→ **Task to complete**:
The data must be given again exactly as written, with all images omitted.

→ **Provided data**:
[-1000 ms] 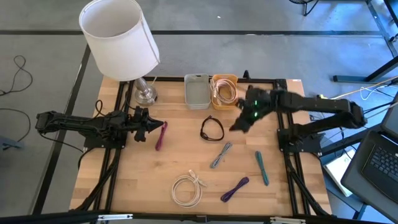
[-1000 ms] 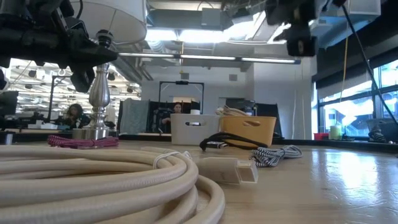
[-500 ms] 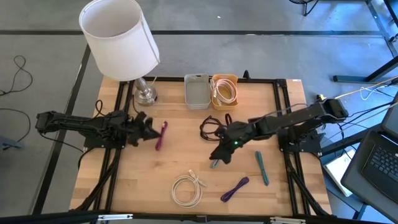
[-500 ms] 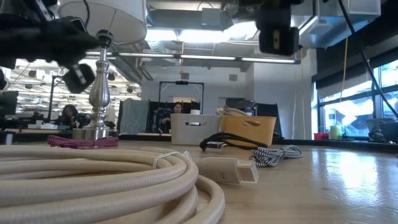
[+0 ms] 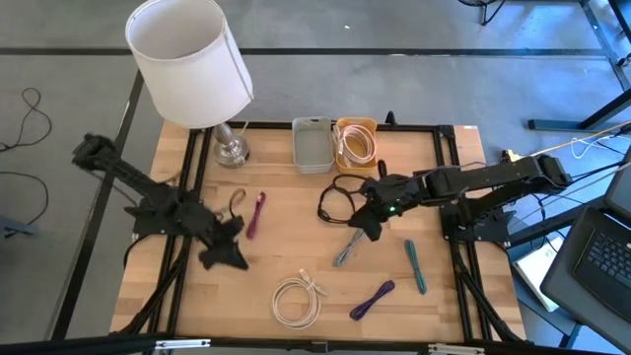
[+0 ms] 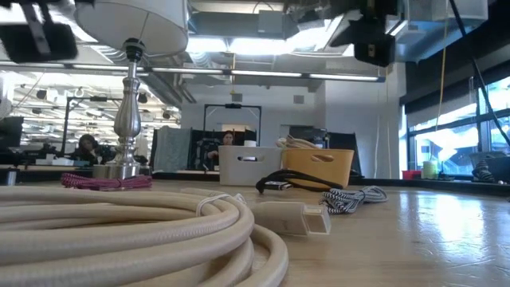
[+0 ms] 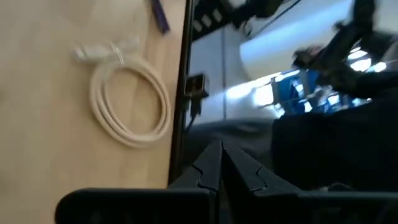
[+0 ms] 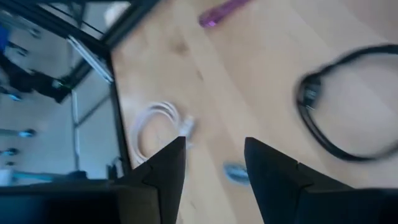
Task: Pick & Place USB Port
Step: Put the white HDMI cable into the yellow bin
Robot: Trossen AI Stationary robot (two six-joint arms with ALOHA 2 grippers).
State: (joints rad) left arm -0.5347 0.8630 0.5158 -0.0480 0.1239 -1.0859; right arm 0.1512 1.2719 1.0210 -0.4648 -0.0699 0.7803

→ **Task result**:
[-1000 ms] 
[-1000 ms] 
[-500 ms] 
[-500 ms] 
[+0 ms] 
[+0 ms] 
[+0 ms] 
[+0 ms] 
Task: Pick & Place USB Port
Step: Put the white HDMI cable into the yellow bin
Robot: Trossen AI Stationary robot (two six-joint arms with ALOHA 2 grippers).
State: (joints rad) left arm -0.5347 0.8630 0.5158 -0.0480 0.1239 -1.0859; right arm 0.1512 1.2719 1.0210 -0.4648 -0.0699 0.7803

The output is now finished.